Una de las etapas más felices y agradables de la vida es la de estudiante.
La única obligación que tenemos entonces es la de estudiar. Se presenta en un momento en que la avidez por aprender está a flor de piel. La curiosidad innata y las ansias de saber, son los motivos que nos impulsan a hurgar aquí y allá, entre los libros, y a absorber como esponjas los conocimientos que los profesores nos transmiten.
Por eso me agrada siempre el regreso a clases. Ese momento en que miles de estudiantes acuden de nueva cuenta a las aulas y, como parvada de gorriones, invaden salones de clase y patios de escuelas.
Es el momento del reencuentro con los compañeros de la escuela y la obligada actualización de todo lo sucedido en vacaciones.
Nuevos libros, nuevos cuadernos, nuevos profesores y nuevos conocimientos nos esperaban siempre en aquellos meses de septiembre cuando retornábamos a las aulas.
Bueno, no siempre es exacta esa afirmación, pues fueron aquellos tiempos en que aprendí qué era la discriminación. Pues los libros sí eran obligadamente nuevos, pero no así los cuadernos y los colores, plumas y lápices.
Mi padre, sólo a Lourdes le compraba todo nuevo. A chacha y a mí, nos hacía quitarle las hojas usadas a los cuadernos del año anterior y a usarlos en el nuevo ciclo. Y cuando osábamos protestar por tan ostensible desigualdad, simplemente nos decía: “Cuando ustedes me traigan las calificaciones de Luly, les compro todo lo que quieran”.
Ahí terminaba la discusión, pues nosotros preferíamos irla llevando como se pudiera a buscar la obtención de altas calificaciones, que por lo visto estaban fuera de nuestras posibilidades reales.
Con el tiempo se aprende que la única forma de pasar aceptablemente por esta vida es estudiando, aprendiendo todo lo que se pueda y de toda la gente, porque cada cual tiene algo qué enseñarnos.
Lamentablemente, la educación básica y secundaria es cada día más pobre. En la época de nuestros padres, salían de primaria con una sólida formación. Tenían entre otras cosas, una caligrafía preciosa y conocimientos tan sólidos que los recordaban toda la vida.
Ahora, los muchachos llegan a la universidad con una formación muy limitada y deficiente. Escriben muy mal, con pésima ortografía, casi no se saben expresar. Diríamos que en cierta forma, son analfabetas funcionales.
No eximo de culpa a los muchachos, pero buena parte de ella la tenemos los profesores y los padres de familia, que somos los obligados a velar por su formación.
La vocación magisterial es muy escasa. Los profesores, en término generales, han dejado de ser los apóstoles de la enseñanza, para convertirse en adictos a la nómina.
Los padres, por estar entregados al trabajo cotidiano, poco saben de cómo andan sus hijos en la escuela y menos qué les enseñan.
Como diría Teresa de Calcuta: la falta de amor, en uno y otro campos, ha dado al traste con la formación de nuestra juventud.
Pero la escuela, es la escuela. Y tenemos que modificar conductas para apoyar más a nuestros niños y jóvenes.
Porque ellos llegan con toda la ilusión de aprender y nosotros acabamos decepcionándolos. Y al final de cuentas, todos perdemos, porque son ellos los que en el futuro habrán de gobernar nuestro país. Serán los empresarios, lo médicos, los abogados, en cuyas manos estará nuestra propia vida terminal.
Volver a la escuela, siempre fue un motivo de regocijo para nosotros. Porque significaba el reencuentro con buenos amigos, aunque ello implicara enfrentar a malos profesores.
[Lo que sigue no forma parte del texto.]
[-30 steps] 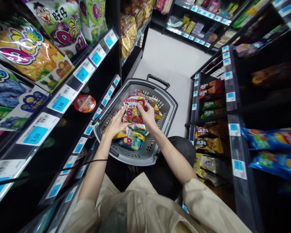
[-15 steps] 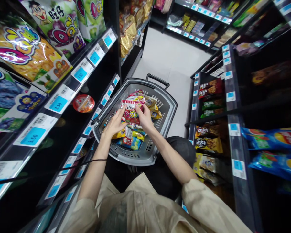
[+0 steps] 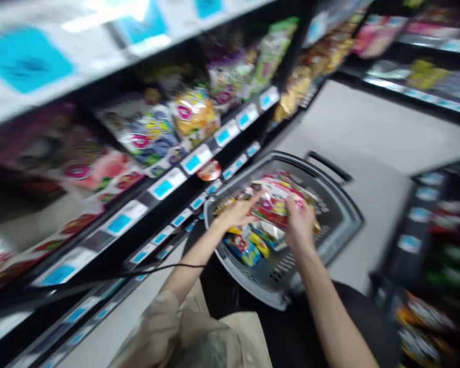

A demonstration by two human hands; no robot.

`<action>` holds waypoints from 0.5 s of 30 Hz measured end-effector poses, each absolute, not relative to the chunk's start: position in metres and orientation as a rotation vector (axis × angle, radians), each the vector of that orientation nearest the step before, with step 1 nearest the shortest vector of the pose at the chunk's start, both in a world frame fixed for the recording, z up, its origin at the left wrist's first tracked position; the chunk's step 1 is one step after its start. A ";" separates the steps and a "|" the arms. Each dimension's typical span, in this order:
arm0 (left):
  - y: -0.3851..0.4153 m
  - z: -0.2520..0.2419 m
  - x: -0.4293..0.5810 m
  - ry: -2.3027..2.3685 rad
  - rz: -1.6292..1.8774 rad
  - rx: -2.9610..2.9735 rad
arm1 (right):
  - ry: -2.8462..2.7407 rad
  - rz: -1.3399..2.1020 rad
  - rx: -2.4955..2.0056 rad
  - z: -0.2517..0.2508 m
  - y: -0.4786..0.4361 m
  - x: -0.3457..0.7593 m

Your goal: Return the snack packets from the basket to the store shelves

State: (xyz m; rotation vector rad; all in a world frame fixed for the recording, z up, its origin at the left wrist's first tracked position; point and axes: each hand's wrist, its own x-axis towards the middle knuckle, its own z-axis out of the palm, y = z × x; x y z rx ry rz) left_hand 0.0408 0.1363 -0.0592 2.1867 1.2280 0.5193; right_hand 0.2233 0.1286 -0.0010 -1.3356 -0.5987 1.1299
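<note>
A red bag of gummy candy [image 3: 273, 203] lies over the grey shopping basket [image 3: 230, 263], tilted between my two hands. My left hand [image 3: 238, 212] grips its left edge, fingers above and thumb below. On the other side, my right hand [image 3: 301, 222] is closed on the bag's right edge, thumb over the front. Under and around it are other snack packs in the basket, among them a blue and yellow pack [image 3: 249, 248]. Blur hides their finer print.
On my left, shelves hold candy bags [image 3: 195, 110] behind price tags [image 3: 193, 162]. A round red-lidded tub [image 3: 209, 170] sits lower down. The basket's black handle [image 3: 329, 166] points away from me. Snack packs [image 3: 425, 312] fill a rack on the right. A thin dark cord [image 3: 172, 266] crosses by my left forearm.
My view has swung to the left, so the basket and hands appear further right and more left shelving shows. Both hands still hold the red candy bag.
</note>
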 end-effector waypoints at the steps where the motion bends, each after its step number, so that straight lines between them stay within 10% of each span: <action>1: 0.137 -0.062 0.042 1.220 0.495 2.230 | -0.601 1.116 -1.335 -0.002 0.130 0.225; 15: 0.126 -0.053 0.048 1.207 0.288 2.240 | -0.612 1.153 -1.523 -0.008 0.135 0.222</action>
Digo esto, porque hubo un año en la primaria Pereyra, en que a un grupo de niños, nos pusieron en una fila determinada, con la advertencia de que “si queríamos estudiáramos y si no, pues no”. No cito los nombres de quienes integrábamos ese grupo, ni el del profesor que incurrió en esa infamia, por no ser ofensivo, pues además, ahora muchos de aquellos niños son hombres de bien.
El regreso a la escuela, siempre es un motivo de alegría. Y espero que quienes ahora lo hacen tengan un año feliz y productivo.
“Y hasta que nos volvamos a encontrar, que Dios te guarde en la palma de Su mano”.